Goal of the exercise:
Copy the listing exactly, images excluded.
Top of Collected data
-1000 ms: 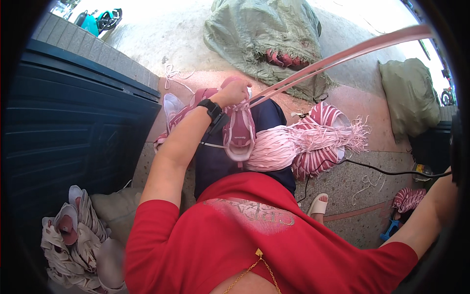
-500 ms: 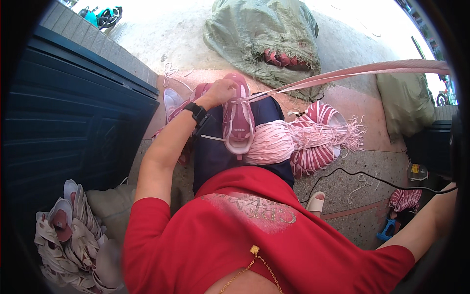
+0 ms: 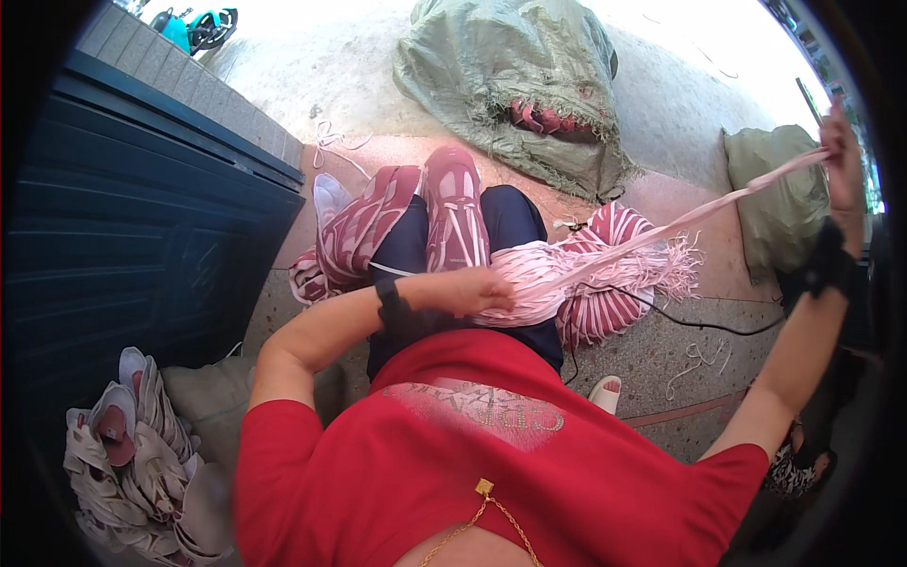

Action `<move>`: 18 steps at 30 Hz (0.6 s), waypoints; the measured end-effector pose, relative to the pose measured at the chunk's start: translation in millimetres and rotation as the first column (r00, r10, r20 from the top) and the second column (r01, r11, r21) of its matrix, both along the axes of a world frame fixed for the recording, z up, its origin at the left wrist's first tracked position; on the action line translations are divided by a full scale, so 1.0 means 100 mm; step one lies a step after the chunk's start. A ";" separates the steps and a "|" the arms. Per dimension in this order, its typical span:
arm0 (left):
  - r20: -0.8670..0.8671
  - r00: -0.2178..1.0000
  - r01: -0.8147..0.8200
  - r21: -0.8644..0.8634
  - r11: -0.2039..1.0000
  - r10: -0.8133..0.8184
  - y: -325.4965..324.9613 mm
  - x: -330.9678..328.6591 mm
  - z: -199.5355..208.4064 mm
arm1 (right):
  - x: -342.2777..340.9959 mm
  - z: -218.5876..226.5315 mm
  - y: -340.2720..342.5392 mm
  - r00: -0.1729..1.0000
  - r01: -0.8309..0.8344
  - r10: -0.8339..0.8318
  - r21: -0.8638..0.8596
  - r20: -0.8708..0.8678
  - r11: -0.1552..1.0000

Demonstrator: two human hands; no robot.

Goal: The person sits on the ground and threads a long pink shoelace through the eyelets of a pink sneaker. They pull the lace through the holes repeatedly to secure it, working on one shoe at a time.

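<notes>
A maroon-and-pink sneaker (image 3: 452, 198) lies on my lap, toe pointing away, its pale laces loose across the front. To its right, a thick bundle of pink shoelaces (image 3: 529, 274) rests over my thigh. My left hand (image 3: 468, 291), a dark band on its wrist, has its curled fingers on the near left end of that bundle. Far out at the right, my right hand (image 3: 841, 156) is raised and closed round a pink shoelace (image 3: 699, 222) stretched taut from the bundle. Part of the right hand is blurred.
More maroon shoes (image 3: 364, 222) lie left of my knees; striped ones (image 3: 605, 317) sit under the laces. A torn green sack (image 3: 510, 66) stands ahead, another sack (image 3: 775, 189) at right. Pale shoes (image 3: 137, 454) are heaped near left, beside a dark blue panel (image 3: 142, 208). A black cord (image 3: 699, 326) crosses the right.
My left hand has left the sneaker's toe and come nearer, onto the shoelace bundle. My right hand has risen from the lower right. The stretched lace now runs from the bundle, not the sneaker.
</notes>
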State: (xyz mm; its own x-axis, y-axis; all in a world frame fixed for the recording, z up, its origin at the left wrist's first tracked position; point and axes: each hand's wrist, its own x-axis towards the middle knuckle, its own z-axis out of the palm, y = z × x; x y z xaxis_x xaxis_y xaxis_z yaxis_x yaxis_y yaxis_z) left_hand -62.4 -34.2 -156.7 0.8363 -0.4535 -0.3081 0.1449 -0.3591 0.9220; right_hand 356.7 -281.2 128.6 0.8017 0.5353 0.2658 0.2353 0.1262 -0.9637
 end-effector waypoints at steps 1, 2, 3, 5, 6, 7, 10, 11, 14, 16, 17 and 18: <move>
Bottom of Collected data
Exercise answer:
-1000 ms: 
-500 ms: 
+0 ms: 

Action `<move>`: 18 steps at 30 Hz (0.6 s), waypoints; the measured end-effector pose, relative to the pose measured at the chunk's start: translation in millimetres and rotation as the first column (r00, r10, r20 from the top) and the second column (r01, r11, r21) of its matrix, both along the axes of a world frame fixed for the recording, z up, its origin at the left wrist's first tracked position; on the action line translations are divided by a full scale, so 1.0 means 100 mm; step one lies a step after the chunk's start. A ";" separates the steps and a "|" the arms. Per dimension in this order, its typical span:
arm0 (left):
  - r20: -0.8670..0.8671
  - r00: -0.2178..1.0000
  - r01: -0.8147..0.8200
  - r21: -0.8644..0.8634
  - r11: -0.2039..1.0000
  - r10: -0.8133..0.8184
  - y: -325.4965..324.9613 mm
  - x: -330.9678..328.6591 mm
  - z: -199.5355..208.4064 mm
arm1 (right):
  - x: -342.2777..340.9959 mm
  - z: -218.5876..226.5315 mm
  - y: -340.2720..342.5392 mm
  - r00: -0.1729..1.0000
  - r01: -0.8309..0.8344
  - r10: -0.8339..0.8318
  - r21: -0.8638..0.8596
  - r20: -0.8708..0.8678
  - r11: -0.1552..1.0000

Demonstrator: two human hands; no robot.

Goal: The person sits on the ground and threads a long pink shoelace through the eyelets of a pink sneaker. They pull the lace through the holes repeatedly to secure it, working on one shoe at a time.

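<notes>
A maroon-and-pink sneaker (image 3: 452, 198) lies on my lap, toe pointing away, its pale laces loose across the front. To its right, a thick bundle of pink shoelaces (image 3: 529, 274) rests over my thigh. My left hand (image 3: 468, 291), a dark band on its wrist, has its curled fingers on the near left end of that bundle. Far out at the right, my right hand (image 3: 841, 156) is raised and closed round a pink shoelace (image 3: 699, 222) stretched taut from the bundle. Part of the right hand is blurred.
More maroon shoes (image 3: 364, 222) lie left of my knees; striped ones (image 3: 605, 317) sit under the laces. A torn green sack (image 3: 510, 66) stands ahead, another sack (image 3: 775, 189) at right. Pale shoes (image 3: 137, 454) are heaped near left, beside a dark blue panel (image 3: 142, 208). A black cord (image 3: 699, 326) crosses the right.
My left hand has left the sneaker's toe and come nearer, onto the shoelace bundle. My right hand has risen from the lower right. The stretched lace now runs from the bundle, not the sneaker.
</notes>
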State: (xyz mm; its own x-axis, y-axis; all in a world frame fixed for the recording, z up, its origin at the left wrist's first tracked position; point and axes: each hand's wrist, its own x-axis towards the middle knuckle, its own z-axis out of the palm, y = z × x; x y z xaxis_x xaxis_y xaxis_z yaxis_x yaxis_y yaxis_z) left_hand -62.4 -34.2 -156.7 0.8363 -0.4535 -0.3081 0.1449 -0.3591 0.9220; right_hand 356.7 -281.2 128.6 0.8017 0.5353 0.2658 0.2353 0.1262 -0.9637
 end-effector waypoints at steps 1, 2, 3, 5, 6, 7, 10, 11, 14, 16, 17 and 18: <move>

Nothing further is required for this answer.